┌────────

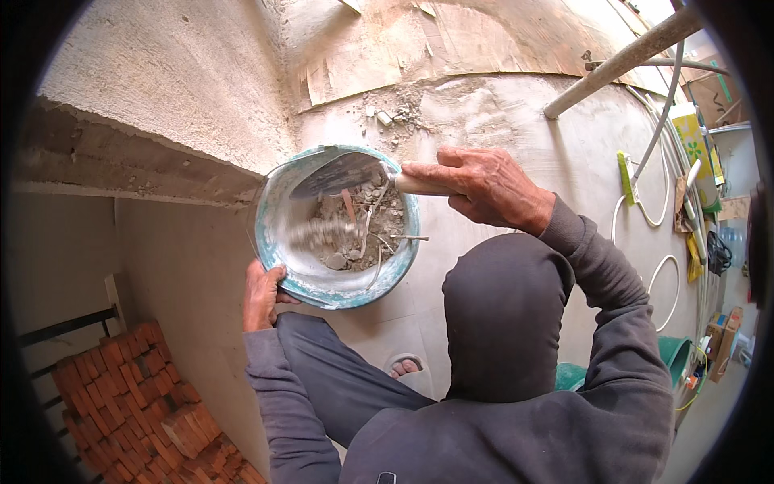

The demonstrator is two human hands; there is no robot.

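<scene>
My right hand (504,187) is closed around the pale handle of a trowel (334,173). Its metal blade reaches over the far inner side of a teal bucket (407,266). At the bucket's near left rim, my left hand (262,294) grips the edge, with the thumb on the rim. Inside the bucket lies grey rubble (367,218) with broken lumps, a reddish piece and pale strips, one of which sticks out over the right rim. A whitish streak in the bucket's left half is blurred by motion.
A rough concrete edge (129,157) juts in from the left, close to the bucket. Stacked red bricks (133,403) stand lower left. Debris (387,117) lies beyond the bucket. A metal pole (621,64) slants at right, near loose white hoses (665,185). A sandalled foot (405,369) is below.
</scene>
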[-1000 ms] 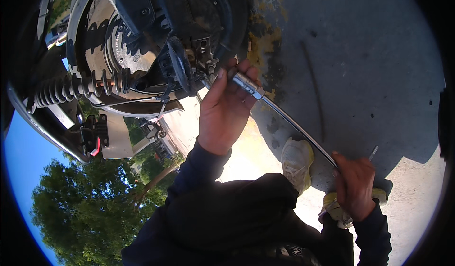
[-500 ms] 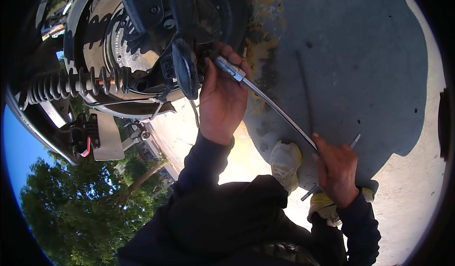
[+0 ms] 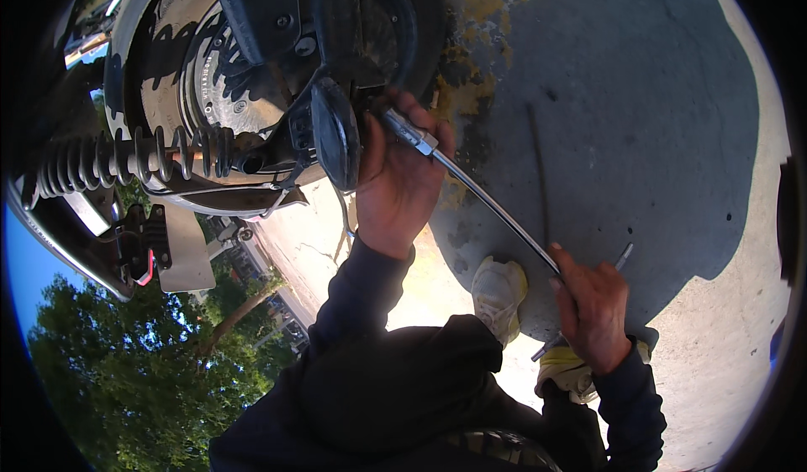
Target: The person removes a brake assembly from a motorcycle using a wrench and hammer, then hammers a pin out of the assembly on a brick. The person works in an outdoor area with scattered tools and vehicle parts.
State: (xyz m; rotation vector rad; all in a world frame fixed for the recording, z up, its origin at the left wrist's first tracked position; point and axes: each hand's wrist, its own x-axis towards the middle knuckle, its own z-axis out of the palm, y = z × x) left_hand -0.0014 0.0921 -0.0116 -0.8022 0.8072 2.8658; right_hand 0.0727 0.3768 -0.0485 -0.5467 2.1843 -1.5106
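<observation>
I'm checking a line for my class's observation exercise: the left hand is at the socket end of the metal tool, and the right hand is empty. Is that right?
Not quite: the right hand isn't empty. The head view shows it gripping the metal tool near its crossbar. The left hand is indeed at the socket end.

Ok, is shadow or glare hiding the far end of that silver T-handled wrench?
Head view: the silver T-handled wrench runs into dark shade near the left hand, its end unclear; head view: a bright streak runs along it; head view: sunlight bleaches the pale concrete ground beside the white-and-yellow shoe.
</observation>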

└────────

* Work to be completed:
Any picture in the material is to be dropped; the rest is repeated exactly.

* Finished task:
The demonstrator is two human hands; there is no robot.

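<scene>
My right hand (504,187) is closed around the pale handle of a trowel (334,173). Its metal blade reaches over the far inner side of a teal bucket (407,266). At the bucket's near left rim, my left hand (262,294) grips the edge, with the thumb on the rim. Inside the bucket lies grey rubble (367,218) with broken lumps, a reddish piece and pale strips, one of which sticks out over the right rim. A whitish streak in the bucket's left half is blurred by motion.
A rough concrete edge (129,157) juts in from the left, close to the bucket. Stacked red bricks (133,403) stand lower left. Debris (387,117) lies beyond the bucket. A metal pole (621,64) slants at right, near loose white hoses (665,185). A sandalled foot (405,369) is below.
</scene>
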[-1000 ms] 
[-500 ms] 
[+0 ms] 
Target: The person removes a brake assembly from a motorcycle using a wrench and hammer, then hammers a pin out of the assembly on a brick. The person works in an outdoor area with scattered tools and vehicle parts.
State: (xyz m; rotation vector rad; all in a world frame fixed for the recording, z up, its origin at the left wrist's first tracked position; point and axes: each hand's wrist, its own x-axis towards the middle knuckle, its own z-axis out of the palm, y = z × x) left_hand -0.0014 0.0921 -0.0116 -0.8022 0.8072 2.8658; right_hand 0.0727 0.3768 -0.0485 -0.5467 2.1843 -1.5106
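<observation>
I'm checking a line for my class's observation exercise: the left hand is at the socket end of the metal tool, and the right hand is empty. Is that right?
Not quite: the right hand isn't empty. The head view shows it gripping the metal tool near its crossbar. The left hand is indeed at the socket end.

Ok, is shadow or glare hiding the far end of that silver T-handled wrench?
Head view: the silver T-handled wrench runs into dark shade near the left hand, its end unclear; head view: a bright streak runs along it; head view: sunlight bleaches the pale concrete ground beside the white-and-yellow shoe.
</observation>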

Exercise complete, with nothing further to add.